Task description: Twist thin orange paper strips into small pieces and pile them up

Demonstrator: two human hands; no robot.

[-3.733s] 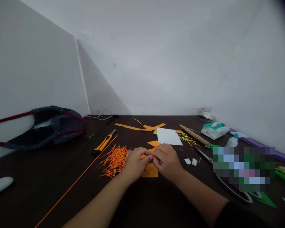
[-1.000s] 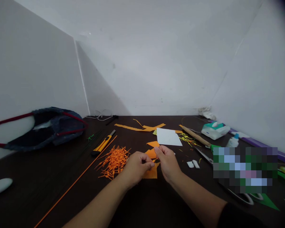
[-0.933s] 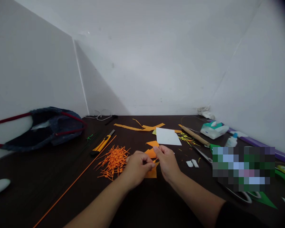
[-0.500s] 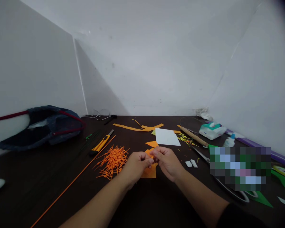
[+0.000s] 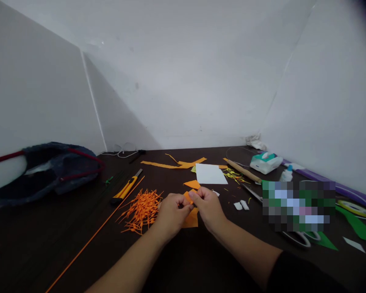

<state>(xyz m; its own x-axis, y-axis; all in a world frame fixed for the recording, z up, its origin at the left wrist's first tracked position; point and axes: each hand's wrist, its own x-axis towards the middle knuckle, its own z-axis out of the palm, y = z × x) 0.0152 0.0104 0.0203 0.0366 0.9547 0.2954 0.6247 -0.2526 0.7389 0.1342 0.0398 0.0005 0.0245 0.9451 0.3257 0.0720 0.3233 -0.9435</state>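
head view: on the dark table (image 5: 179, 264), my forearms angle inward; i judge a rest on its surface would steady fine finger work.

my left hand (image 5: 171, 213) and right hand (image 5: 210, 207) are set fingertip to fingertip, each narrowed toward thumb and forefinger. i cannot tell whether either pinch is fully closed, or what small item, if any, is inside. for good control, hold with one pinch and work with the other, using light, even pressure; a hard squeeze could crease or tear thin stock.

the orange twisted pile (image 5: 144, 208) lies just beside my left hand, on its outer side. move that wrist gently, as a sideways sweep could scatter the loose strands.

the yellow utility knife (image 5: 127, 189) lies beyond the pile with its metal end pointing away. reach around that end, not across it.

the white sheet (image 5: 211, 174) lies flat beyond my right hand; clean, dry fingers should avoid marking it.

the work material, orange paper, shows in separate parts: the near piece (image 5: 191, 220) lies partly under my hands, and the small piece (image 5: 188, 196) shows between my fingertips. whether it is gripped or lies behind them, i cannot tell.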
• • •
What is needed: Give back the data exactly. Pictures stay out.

Result:
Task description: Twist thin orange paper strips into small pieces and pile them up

Demonstrator: two human hands; no robot.

[-3.733s] 
[-1.000s] 
[-0.933s] 
[-0.500s] 
[+0.000s] 

<state>(xyz m; its own x-axis, y-axis; all in a world frame fixed for the recording, z up, its origin at the left wrist's first tracked position; point and axes: each hand's wrist, its own x-axis towards the middle knuckle, its own z-axis out of the palm, y = z × x) 0.0152 0.0104 0.0203 0.0366 0.9547 0.2954 0.6247 -0.2526 0.7389 0.1342 0.0398 0.0005 0.0245 0.9451 0.3257 0.0720 0.3233 -0.9435</state>
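head view: on the dark table (image 5: 179, 264), my forearms angle inward; i judge a rest on its surface would steady fine finger work.

my left hand (image 5: 171, 213) and right hand (image 5: 210, 207) are set fingertip to fingertip, each narrowed toward thumb and forefinger. i cannot tell whether either pinch is fully closed, or what small item, if any, is inside. for good control, hold with one pinch and work with the other, using light, even pressure; a hard squeeze could crease or tear thin stock.

the orange twisted pile (image 5: 144, 208) lies just beside my left hand, on its outer side. move that wrist gently, as a sideways sweep could scatter the loose strands.

the yellow utility knife (image 5: 127, 189) lies beyond the pile with its metal end pointing away. reach around that end, not across it.

the white sheet (image 5: 211, 174) lies flat beyond my right hand; clean, dry fingers should avoid marking it.

the work material, orange paper, shows in separate parts: the near piece (image 5: 191, 220) lies partly under my hands, and the small piece (image 5: 188, 196) shows between my fingertips. whether it is gripped or lies behind them, i cannot tell.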

This output contains the full answer.